Stop Defaulting to Autopilot. Most AI Features Should Be Copilots.
2026-01-31 · 14 min read · Janaina Maia
I was in a product review last week where the team proudly showed me their "fully autonomous" AI feature. It ingested data, classified it, generated reports, and emailed stakeholders. Zero human involvement.
"What's the accuracy?" I asked.
"About 78%."
Seventy-eight percent. For an engineering tool. Fully autonomous. No human review. I had to physically stop myself from closing my laptop.
The industry loves binary thinking about AI: either it's a tool (human drives) or it's autonomous (AI drives). But the most successful products I've worked on exist on a spectrum. And they're intentionally designed to operate at different points for different features, users, and contexts.
The Five Levels
Level 0: Manual with AI Data
The human does all the work, but AI enriches the data they work with. Users might not even recognize this as "AI." They just think their tools got smarter.
Risk level: Very low. The AI informs but doesn't decide.
Level 1: Copilot
AI makes suggestions, human approves or rejects every one. "Accept / Modify / Reject" controls. The user is in the loop for every decision.
This is where most enterprise products should start. I'll die on this hill.
Level 2: Coach
AI takes routine actions autonomously, reports what it did. Human reviews after the fact. The AI handles the boring stuff; you focus on the interesting problems.
Level 3: Supervisor
AI operates autonomously within defined boundaries. Only escalates when it hits something outside its scope or confidence drops below a threshold.
Level 4: Autopilot
Fully autonomous. Human involvement is optional and strategic. Requires exceptional reliability, monitoring, and recovery mechanisms.

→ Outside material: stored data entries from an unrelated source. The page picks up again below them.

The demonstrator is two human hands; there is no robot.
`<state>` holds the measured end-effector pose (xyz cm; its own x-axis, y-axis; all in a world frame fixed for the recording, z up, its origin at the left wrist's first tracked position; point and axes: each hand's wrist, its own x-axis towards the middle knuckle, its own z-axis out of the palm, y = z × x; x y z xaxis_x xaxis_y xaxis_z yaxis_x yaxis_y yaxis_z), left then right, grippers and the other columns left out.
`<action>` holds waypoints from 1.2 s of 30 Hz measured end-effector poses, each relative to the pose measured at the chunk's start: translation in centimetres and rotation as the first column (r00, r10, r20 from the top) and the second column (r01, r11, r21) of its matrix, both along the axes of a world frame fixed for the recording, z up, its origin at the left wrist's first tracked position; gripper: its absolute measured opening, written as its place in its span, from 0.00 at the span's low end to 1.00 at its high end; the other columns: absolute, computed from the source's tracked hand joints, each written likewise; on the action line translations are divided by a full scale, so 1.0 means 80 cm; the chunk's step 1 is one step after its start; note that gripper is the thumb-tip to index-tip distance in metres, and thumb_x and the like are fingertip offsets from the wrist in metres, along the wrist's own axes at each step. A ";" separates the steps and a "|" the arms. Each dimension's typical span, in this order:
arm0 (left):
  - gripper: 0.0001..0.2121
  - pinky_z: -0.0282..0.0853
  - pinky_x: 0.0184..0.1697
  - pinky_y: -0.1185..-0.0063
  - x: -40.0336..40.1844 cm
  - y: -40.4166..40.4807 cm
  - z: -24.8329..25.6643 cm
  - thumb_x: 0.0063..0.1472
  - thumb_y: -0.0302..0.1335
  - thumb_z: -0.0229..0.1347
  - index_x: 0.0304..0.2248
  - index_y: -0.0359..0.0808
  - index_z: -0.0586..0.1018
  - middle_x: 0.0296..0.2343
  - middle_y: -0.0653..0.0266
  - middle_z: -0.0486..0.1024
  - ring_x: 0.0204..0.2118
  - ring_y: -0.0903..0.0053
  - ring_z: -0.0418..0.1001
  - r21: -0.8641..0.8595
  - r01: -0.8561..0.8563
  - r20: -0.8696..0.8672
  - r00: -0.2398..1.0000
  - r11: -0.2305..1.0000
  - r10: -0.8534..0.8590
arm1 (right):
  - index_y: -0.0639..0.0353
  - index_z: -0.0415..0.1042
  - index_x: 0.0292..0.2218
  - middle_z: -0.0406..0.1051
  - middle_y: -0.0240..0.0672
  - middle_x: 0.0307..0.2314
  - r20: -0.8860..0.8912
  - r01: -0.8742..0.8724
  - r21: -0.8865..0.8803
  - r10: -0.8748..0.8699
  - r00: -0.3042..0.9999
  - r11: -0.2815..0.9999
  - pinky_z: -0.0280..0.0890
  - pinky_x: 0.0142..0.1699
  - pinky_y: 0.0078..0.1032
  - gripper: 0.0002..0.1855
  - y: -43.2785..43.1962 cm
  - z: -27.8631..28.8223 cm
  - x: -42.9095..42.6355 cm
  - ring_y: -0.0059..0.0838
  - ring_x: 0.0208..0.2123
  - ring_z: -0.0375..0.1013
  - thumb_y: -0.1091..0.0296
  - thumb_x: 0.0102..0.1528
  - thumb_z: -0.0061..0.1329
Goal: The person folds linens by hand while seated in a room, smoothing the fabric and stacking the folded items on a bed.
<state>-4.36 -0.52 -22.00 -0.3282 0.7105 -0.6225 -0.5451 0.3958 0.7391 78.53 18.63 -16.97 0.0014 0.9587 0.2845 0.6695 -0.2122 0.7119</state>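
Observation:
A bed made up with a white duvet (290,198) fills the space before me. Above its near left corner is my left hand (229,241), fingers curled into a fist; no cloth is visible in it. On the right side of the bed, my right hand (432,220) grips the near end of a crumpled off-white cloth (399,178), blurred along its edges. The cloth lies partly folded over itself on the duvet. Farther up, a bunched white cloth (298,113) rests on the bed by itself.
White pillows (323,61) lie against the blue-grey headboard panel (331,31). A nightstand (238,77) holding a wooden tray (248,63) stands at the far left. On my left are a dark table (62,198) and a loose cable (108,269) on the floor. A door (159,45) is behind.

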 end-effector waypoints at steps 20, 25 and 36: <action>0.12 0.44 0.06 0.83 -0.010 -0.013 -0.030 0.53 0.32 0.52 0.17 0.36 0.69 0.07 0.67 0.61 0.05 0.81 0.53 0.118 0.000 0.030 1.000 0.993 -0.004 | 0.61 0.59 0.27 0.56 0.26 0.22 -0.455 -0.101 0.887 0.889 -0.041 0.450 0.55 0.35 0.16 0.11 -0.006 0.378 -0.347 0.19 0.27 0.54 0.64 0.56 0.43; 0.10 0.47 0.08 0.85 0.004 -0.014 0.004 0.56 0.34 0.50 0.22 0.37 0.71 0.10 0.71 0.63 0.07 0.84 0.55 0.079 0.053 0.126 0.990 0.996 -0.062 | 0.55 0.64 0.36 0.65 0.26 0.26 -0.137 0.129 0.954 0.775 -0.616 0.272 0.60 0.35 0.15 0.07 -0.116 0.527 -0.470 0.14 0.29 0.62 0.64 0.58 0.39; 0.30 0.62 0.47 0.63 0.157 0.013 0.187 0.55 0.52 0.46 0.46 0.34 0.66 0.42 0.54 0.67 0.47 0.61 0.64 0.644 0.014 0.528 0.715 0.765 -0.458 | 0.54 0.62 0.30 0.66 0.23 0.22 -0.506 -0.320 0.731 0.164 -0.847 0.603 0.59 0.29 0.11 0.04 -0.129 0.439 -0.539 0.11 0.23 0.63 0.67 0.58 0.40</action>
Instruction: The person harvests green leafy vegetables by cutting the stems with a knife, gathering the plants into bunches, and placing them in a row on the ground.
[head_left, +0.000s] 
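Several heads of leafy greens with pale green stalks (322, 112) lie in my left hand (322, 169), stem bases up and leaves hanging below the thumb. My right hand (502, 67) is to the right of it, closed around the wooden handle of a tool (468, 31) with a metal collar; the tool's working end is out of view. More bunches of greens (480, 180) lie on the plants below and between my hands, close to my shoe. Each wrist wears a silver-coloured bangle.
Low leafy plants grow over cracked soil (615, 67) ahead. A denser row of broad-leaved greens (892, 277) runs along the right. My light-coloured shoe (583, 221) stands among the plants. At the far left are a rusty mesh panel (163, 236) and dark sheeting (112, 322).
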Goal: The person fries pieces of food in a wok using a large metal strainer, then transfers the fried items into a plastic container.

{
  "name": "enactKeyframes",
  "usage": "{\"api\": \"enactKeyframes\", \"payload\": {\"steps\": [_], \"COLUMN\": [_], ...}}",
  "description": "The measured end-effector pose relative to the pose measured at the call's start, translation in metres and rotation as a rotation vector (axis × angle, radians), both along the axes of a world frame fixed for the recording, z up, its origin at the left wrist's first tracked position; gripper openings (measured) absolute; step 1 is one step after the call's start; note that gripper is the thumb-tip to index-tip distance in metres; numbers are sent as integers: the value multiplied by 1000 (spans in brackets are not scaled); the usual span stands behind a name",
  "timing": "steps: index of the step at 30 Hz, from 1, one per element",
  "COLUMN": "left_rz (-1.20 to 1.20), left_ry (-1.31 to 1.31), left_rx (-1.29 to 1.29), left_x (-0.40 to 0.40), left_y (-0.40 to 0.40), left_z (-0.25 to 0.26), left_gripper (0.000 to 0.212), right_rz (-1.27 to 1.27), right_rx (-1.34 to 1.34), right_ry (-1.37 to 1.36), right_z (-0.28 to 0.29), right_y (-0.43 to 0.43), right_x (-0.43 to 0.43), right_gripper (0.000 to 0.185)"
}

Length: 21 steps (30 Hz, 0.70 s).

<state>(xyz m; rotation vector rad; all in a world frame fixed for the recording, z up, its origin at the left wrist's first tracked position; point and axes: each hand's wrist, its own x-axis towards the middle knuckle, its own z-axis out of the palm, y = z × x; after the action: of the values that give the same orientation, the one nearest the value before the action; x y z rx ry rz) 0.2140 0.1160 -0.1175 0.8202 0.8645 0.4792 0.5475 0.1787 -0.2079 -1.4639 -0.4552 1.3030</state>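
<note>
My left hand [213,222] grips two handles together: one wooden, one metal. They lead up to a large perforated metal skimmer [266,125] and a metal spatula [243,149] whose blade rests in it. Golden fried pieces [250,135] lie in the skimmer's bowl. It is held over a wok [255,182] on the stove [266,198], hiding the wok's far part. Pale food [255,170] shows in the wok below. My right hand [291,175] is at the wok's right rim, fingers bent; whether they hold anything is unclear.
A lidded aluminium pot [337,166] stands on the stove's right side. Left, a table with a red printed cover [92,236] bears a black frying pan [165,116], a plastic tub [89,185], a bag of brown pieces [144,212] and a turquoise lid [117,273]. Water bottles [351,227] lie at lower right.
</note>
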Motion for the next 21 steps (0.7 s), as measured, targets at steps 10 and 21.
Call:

Here's where it gets interesting: the right level isn't the highest one you can achieve. It's the highest one your users can trust, your domain can tolerate, and your model can sustain.
How to Choose
Five factors:
- Consequence of error: Low stakes → higher autonomy. Safety-critical → stay lower.
- Model reliability: 95%+ accuracy → Level 2-3. Below 90% → Level 0-1.
- Reversibility: Easy to undo → higher autonomy OK. Irreversible → more checkpoints.
- User expertise: Experts who spot errors quickly → higher autonomy. Non-experts → more guardrails.
- Regulatory environment: Regulated domains often cap at Level 1-2 by compliance requirement.
The Mixed-Autonomy Product
The most mature AI products don't operate at a single level. They run different features at different levels simultaneously:
- Data formatting: Level 3 — AI handles it, escalates anomalies
- Standard classification: Level 2 — AI does it, human batch-reviews
- Complex interpretation: Level 1 — AI suggests, human decides
- Safety-critical decisions: Level 0 — Human decides with AI-enriched data
This is actually how human teams work. Junior people handle routine tasks. Complex decisions involve seniors. Critical decisions go to the most experienced person. Design your AI the same way.
Transitions Between Levels
Moving up should be data-driven (accuracy metrics support it, correction rates are declining), user-controlled (different users at different levels), and reversible (moving back down should be even easier than moving up).
If users feel trapped at a high autonomy level, they'll stop using the feature entirely. I've seen this happen. The team celebrated reaching "Level 4" and then watched engagement cliff off a cliff because engineers didn't trust it and couldn't easily dial it back.
The goal isn't full autopilot. It's the right level of autonomy for each task, each user, and each context. That's what mature AI product design looks like. And yes, it's harder than just cranking everything to max autonomy. But it's the difference between an AI product people tolerate and one they rely on.